> [What this task involves]: A verbatim transcript of the lines below, starting at the first and ending with the one that holds "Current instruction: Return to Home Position", is what should be produced.

> [Material provided]:
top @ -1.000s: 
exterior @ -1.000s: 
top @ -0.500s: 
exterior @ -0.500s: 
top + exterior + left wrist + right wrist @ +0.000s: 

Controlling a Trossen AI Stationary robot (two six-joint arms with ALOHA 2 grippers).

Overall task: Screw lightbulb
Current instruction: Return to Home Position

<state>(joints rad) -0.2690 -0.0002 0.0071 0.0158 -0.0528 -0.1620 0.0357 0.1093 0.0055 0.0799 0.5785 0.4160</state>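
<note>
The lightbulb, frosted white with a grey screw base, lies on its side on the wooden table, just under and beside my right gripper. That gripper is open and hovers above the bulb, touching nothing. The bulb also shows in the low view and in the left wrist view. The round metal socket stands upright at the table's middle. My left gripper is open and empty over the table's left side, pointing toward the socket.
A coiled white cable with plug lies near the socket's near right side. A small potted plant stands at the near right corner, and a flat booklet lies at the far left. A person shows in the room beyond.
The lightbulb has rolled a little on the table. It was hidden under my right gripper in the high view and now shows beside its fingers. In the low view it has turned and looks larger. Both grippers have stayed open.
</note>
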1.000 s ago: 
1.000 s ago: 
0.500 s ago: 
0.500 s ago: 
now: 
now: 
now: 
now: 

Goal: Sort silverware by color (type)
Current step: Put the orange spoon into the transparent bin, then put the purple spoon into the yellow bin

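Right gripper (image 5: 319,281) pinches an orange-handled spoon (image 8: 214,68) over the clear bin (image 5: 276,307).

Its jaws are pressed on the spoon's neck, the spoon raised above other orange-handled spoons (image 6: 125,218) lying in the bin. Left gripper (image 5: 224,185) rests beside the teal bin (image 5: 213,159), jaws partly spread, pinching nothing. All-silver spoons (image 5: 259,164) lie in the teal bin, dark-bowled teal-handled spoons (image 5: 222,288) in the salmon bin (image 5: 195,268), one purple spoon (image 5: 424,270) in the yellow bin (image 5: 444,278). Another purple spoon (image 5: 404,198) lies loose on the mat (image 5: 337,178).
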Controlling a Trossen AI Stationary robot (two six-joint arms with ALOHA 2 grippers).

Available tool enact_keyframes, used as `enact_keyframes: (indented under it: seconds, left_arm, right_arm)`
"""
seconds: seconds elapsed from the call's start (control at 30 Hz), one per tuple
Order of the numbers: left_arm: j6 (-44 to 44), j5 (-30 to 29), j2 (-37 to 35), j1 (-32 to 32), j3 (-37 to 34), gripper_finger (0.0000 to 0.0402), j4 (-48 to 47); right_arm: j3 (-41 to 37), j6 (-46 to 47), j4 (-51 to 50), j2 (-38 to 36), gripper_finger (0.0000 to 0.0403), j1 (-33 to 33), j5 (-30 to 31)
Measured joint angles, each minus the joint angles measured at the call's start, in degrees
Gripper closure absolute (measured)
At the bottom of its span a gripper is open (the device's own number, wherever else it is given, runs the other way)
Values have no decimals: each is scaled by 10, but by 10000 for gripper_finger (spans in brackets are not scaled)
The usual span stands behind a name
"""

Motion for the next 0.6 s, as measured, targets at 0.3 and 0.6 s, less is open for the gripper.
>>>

> [Answer to the problem]:
top @ -1.000s: 
exterior @ -1.000s: 
top @ -0.500s: 
exterior @ -0.500s: 
top + exterior + left wrist + right wrist @ +0.000s: 

Controlling a Trossen AI Stationary robot (two six-joint arms with ALOHA 2 grippers).

Overall task: Screw lightbulb
Current instruction: Return to Home Position

Nothing more remains in this exercise.